La fama de curandero era tanta, que venía gente de todas las veredas y pueblos circunvecinos, al igual que de Duitama, Tunja, Sogamoso, Bogotá, Bucaramanga, Cúcuta, Málaga, etc. Allí llegaba la gente con enfermedades y que había tenido tratamientos médicos larguísimos y costosos y sin ningún resultado positivo, inclusive llegaban los desahuciados por la medicina tradicional y oficial.
Los sábados y domingos había que madrugar, si quería tener un turno para que don Alberto lo atendiera, porque llegaban buses de diferentes regiones de Colombia, era mucha la gente que acudía.
Me acuerdo que de Duitama, venía mi tío Modesto, él llegaba la noche anterior, y se quedaba en mi casa y al otro día a las cuatro de la mañana, me levantaba para que lo acompañara, desayunábamos y cogíamos carretera, a pie, rumbo a Motavita, la caminada era de unos cuarenta minutos y ya había gente esperando su atención.
Mi hermano Javier, también fue su paciente, él le curo una hernia en el ombligo. Yo también asistí, porque de chiquito tenía lombrices y se ponía uno pálido como un papel, ojeroso y sin apetito.
Su consultorio era un cuarto pequeño, oscuro porque en ese tiempo no había energía eléctrica, todo era con espelma, por eso era muy oscuro. Hacía entrar al paciente y tocándole la parte afectada con una fuerza extraordinaria, le hablaba al enfermo con un vozarrón que infundía respeto. No demoraba más de cinco minutos y salía a la puerta y le decía a su secretaria, que era una hija y ella con su máquina de escribir manual, marca brother, en unos papelitos de color blanco, escribía el nombre del paciente y la fecha, y él le dictaba, y a la vez le iba indicando al enfermo como se debía tomar las aguas formuladas y de qué forma se debía aplicar los ungüentos y que volviera en quince días o un mes, de tal manera que ya se hubiera hecho los tratamientos indicados.
Si el paciente era un descuajado, le sobaba el estómago con una pomada y le mandaba que volviera en tres días. Si la consulta era por alguna fractura, lo sobaba con ungüentos, le ponía una venda, hacia unos rezos y listo.
A la salida de la casa, donde esperaban todos los pacientes, estaba doña Anita, hermana de don Alberto, con un puesto de venta, venía de la vereda de Pueblo Nuevo, cerca de la escuela, en el sector de la Chivatera. Ella todos los viernes, amasaba en un horno de barro con combustión de leña, hacia pan, mojicones con bocadillo, mantecada y otros productos similares y sus hijos a las tres de la mañana, llevaban los canastados de amasijo a la espalda, hasta la casa de don Alberto, allí todos los visitantes, se deleitaban con el pan, los roscones y la gaseosa.

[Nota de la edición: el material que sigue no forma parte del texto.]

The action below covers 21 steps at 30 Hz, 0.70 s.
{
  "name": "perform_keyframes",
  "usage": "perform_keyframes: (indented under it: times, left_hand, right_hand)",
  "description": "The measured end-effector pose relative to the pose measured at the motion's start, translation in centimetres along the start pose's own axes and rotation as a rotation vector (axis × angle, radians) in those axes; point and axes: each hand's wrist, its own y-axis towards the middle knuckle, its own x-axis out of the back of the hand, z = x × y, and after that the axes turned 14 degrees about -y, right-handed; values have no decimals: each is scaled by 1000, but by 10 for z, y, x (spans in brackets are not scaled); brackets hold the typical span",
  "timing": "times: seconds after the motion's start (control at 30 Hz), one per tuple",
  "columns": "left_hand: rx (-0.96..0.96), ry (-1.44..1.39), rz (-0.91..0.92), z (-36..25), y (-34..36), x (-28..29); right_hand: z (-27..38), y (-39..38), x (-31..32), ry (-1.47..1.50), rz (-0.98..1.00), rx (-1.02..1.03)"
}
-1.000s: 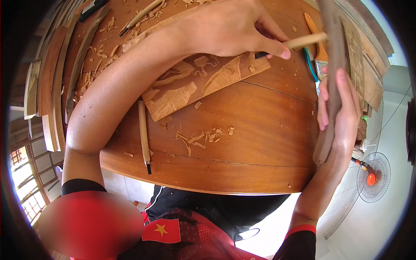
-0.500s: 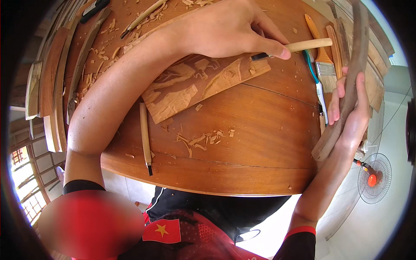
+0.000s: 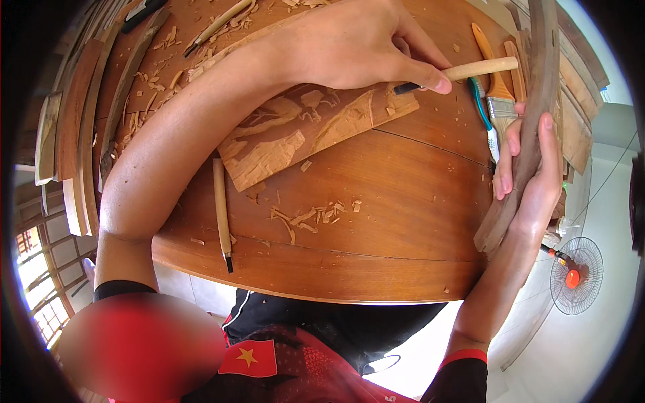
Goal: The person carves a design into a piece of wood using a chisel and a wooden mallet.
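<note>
My left hand [image 3: 366, 50] pinches a carving chisel [image 3: 485, 68] by its light wooden handle. The chisel's dark blade is by the right end of a carved wooden board [image 3: 265, 161], which has raised, leaf-like shapes and is partly hidden under my left forearm. My right hand [image 3: 531, 164] wraps round a long grey-brown wood strip [image 3: 543, 80] at the table's right edge, its near end slanting toward me. A second chisel [image 3: 222, 208] lies below the board, tip toward the near edge.
Wood shavings [image 3: 316, 216] dot the brown table [image 3: 403, 221]. Right of the board lie a flat paintbrush [image 3: 498, 87] and a teal-and-white toothbrush [image 3: 482, 111]. Another chisel [image 3: 218, 25] rests at the far left. Wood strips [image 3: 74, 127] line the left side. A fan [image 3: 576, 275] stands off the table.
My right hand and the wood strip have shifted slightly left and toward me. My left hand keeps its hold on the chisel and has barely moved.
</note>
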Motion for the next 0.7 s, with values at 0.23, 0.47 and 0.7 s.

Don Alberto era tan generoso, que no cobraba por la consulta, él cuando le preguntaban qué cuanto le debían, el respondía: ” lo que su corazón le diga”. Como los pacientes ya sabían que él no les cobraba, entonces en la siguiente consulta le llevaban mercados de tienda, de frutas y aquellos que habían sido desahuciados y que habían gastado mucho dinero, en agradecimiento le daban unos o dos millones de pesos en recompensa.
Tal fue la fama, que se lo llevaron para la ciudad de Cúcuta, allí se fue a vivir y a prestar sus servicios en el oriente colombiano, y en el pueblo, nadie hizo nada para que no se fuera.